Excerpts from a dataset
--*--

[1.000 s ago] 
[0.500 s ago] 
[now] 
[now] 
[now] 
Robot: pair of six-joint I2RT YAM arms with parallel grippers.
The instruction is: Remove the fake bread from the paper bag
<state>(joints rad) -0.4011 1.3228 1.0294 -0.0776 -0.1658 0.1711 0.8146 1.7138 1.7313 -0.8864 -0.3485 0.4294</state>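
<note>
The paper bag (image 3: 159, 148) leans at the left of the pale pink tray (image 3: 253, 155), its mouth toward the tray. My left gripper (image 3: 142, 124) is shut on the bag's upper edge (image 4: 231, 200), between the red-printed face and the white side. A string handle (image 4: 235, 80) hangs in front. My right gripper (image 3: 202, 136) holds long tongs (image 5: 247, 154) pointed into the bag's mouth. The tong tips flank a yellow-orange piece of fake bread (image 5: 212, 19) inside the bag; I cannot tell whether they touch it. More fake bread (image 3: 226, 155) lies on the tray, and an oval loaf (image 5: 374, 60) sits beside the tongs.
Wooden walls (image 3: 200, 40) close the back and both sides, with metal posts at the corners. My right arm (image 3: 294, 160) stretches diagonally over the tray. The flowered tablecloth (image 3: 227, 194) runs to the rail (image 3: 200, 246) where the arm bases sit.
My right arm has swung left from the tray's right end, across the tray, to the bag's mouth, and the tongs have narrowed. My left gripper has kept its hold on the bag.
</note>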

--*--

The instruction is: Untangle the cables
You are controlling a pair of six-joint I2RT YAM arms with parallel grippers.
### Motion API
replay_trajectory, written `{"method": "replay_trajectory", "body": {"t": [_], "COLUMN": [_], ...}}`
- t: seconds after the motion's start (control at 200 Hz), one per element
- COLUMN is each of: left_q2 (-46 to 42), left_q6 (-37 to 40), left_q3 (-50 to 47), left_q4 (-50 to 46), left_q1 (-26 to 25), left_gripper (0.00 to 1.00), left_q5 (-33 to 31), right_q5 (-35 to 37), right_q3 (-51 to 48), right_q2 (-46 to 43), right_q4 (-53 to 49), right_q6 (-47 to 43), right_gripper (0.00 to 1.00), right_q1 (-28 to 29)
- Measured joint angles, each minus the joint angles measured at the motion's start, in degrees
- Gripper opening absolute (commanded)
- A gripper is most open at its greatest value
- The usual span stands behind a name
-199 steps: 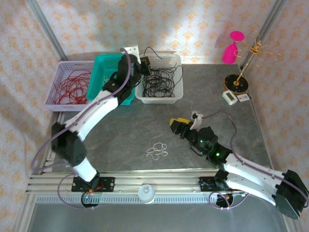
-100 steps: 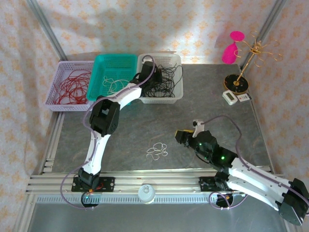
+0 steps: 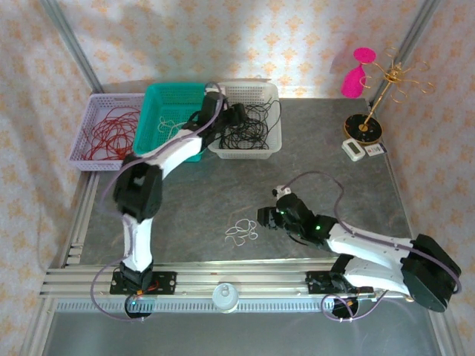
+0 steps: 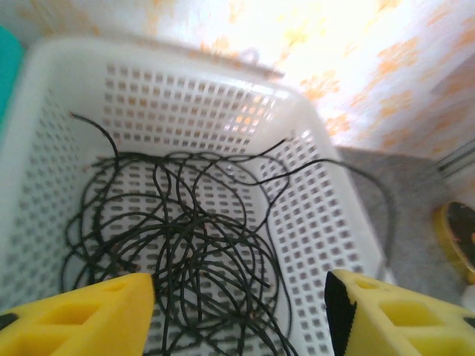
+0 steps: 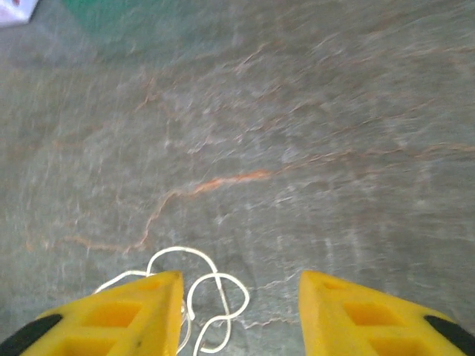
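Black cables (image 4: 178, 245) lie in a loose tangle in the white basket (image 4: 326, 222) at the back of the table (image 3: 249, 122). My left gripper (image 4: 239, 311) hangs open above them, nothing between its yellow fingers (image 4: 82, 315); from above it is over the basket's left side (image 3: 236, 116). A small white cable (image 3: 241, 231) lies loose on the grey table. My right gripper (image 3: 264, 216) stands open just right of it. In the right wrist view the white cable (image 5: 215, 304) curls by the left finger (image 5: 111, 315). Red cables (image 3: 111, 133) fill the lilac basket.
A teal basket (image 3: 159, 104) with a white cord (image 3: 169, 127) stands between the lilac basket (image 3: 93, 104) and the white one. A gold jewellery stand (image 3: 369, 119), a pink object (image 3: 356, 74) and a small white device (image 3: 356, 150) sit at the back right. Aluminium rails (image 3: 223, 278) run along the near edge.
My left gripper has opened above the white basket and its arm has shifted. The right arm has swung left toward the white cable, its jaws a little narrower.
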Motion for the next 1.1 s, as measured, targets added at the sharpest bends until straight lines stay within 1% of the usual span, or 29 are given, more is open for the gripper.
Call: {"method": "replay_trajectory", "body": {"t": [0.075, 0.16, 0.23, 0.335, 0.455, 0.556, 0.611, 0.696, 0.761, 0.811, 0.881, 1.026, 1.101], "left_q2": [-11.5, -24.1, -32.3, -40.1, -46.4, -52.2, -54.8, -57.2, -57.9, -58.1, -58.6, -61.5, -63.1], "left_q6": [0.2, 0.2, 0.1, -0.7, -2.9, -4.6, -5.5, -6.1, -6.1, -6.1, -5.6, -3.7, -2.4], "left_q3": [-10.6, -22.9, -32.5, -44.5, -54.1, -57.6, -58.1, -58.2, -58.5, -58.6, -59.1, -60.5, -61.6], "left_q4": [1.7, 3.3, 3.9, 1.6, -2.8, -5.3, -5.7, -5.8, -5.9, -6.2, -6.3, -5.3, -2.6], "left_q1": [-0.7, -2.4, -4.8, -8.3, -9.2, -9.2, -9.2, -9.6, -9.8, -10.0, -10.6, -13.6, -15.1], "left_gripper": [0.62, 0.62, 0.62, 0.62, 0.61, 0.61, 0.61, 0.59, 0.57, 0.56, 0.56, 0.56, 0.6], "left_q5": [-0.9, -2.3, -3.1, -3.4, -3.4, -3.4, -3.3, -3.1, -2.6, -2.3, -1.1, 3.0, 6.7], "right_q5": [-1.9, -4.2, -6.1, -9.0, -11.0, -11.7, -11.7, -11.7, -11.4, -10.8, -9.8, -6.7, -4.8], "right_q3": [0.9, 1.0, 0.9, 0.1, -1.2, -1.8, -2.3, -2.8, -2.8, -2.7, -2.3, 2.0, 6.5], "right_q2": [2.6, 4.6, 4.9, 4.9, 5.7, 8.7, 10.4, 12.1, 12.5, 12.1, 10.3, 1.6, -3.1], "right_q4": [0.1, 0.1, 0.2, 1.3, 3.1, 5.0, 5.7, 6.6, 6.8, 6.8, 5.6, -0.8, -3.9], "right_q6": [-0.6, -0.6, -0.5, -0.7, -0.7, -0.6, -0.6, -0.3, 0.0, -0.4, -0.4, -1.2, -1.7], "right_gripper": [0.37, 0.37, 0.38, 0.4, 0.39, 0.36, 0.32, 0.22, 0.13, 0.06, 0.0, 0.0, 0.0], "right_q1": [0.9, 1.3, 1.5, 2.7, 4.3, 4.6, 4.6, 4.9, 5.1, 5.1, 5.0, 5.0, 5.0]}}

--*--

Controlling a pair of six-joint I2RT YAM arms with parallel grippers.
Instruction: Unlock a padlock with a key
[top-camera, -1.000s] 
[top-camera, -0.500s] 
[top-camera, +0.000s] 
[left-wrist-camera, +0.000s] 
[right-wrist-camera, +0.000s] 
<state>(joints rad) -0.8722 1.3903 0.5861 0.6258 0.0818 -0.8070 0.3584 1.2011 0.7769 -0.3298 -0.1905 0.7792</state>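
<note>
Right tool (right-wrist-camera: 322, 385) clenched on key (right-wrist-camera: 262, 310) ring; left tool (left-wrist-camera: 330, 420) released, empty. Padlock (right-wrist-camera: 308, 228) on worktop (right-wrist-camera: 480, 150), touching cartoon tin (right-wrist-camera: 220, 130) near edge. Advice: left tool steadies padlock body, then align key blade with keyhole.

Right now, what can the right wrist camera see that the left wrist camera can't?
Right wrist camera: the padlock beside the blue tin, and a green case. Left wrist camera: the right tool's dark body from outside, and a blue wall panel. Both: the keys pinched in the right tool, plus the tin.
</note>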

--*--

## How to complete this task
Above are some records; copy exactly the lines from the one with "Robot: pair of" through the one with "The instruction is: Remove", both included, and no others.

## Response area
Robot: pair of six-joint I2RT YAM arms with parallel grippers.
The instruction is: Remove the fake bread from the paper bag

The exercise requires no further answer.